### Brief:
Check each line of the material below, and copy it if it holds the string "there".

[Stored data — start]

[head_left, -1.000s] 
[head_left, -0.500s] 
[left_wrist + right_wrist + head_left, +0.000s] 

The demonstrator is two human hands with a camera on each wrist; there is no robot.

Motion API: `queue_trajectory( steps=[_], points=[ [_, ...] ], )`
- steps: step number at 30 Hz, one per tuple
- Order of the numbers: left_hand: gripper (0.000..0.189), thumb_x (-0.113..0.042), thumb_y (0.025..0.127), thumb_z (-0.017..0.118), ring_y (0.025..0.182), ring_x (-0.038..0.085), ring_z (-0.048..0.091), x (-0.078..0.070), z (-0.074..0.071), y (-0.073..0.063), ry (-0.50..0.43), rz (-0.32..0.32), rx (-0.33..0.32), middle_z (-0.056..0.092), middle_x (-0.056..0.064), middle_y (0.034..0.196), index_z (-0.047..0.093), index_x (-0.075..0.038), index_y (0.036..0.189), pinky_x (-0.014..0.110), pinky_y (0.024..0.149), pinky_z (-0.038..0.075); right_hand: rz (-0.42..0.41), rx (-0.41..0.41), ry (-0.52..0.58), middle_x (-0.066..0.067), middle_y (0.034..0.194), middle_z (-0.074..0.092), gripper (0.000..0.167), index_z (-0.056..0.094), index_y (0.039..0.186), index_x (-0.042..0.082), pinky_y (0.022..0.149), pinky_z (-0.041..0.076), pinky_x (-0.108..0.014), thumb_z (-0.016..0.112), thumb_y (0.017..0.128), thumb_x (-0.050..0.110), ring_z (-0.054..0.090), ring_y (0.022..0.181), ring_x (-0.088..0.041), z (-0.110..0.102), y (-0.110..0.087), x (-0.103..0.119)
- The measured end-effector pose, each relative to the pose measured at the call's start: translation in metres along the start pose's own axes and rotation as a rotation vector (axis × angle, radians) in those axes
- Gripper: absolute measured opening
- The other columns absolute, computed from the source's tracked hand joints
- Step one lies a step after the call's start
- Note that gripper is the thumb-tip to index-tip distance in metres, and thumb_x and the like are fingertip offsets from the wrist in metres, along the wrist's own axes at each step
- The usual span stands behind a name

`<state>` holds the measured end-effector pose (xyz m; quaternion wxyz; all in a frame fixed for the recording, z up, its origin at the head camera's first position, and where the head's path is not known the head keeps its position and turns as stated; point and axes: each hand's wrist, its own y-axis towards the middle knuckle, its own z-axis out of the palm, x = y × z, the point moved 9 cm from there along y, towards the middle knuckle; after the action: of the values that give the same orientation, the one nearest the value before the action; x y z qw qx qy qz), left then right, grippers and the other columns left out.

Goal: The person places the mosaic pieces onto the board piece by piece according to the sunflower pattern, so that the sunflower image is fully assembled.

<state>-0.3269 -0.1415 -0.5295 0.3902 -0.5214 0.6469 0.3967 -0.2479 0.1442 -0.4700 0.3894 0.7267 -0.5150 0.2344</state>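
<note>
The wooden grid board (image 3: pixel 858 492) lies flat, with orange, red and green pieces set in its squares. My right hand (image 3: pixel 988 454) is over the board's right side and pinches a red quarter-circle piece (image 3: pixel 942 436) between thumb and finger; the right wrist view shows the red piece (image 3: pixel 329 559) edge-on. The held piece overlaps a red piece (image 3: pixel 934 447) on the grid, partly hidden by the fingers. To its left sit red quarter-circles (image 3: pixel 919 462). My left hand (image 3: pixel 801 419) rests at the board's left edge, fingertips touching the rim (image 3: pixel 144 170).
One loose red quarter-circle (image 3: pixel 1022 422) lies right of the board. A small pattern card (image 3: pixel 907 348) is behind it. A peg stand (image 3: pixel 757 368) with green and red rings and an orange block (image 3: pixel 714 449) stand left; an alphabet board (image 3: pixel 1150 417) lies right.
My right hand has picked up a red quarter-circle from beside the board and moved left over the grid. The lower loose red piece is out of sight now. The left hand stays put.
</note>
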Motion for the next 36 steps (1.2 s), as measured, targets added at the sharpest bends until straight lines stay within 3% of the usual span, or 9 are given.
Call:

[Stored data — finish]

### Answer below:
The demonstrator is two human hands with a camera on each wrist; there is no robot.
`<state>` holds the measured end-effector pose (xyz m; quaternion wxyz; all in a frame fixed for the recording, z up, its origin at the head camera's first position, and where the head's path is not known the head keeps its position and turns as stated; point and axes: each hand's wrist, its own y-axis towards the middle knuckle, its own z-axis out of the palm, x = y × z, the point moved 9 cm from there along y, towards the middle knuckle; after the action: of the values that give the same orientation, the one nearest the value before the action; x y z qw qx qy qz), left then right, grippers and the other columns left out.

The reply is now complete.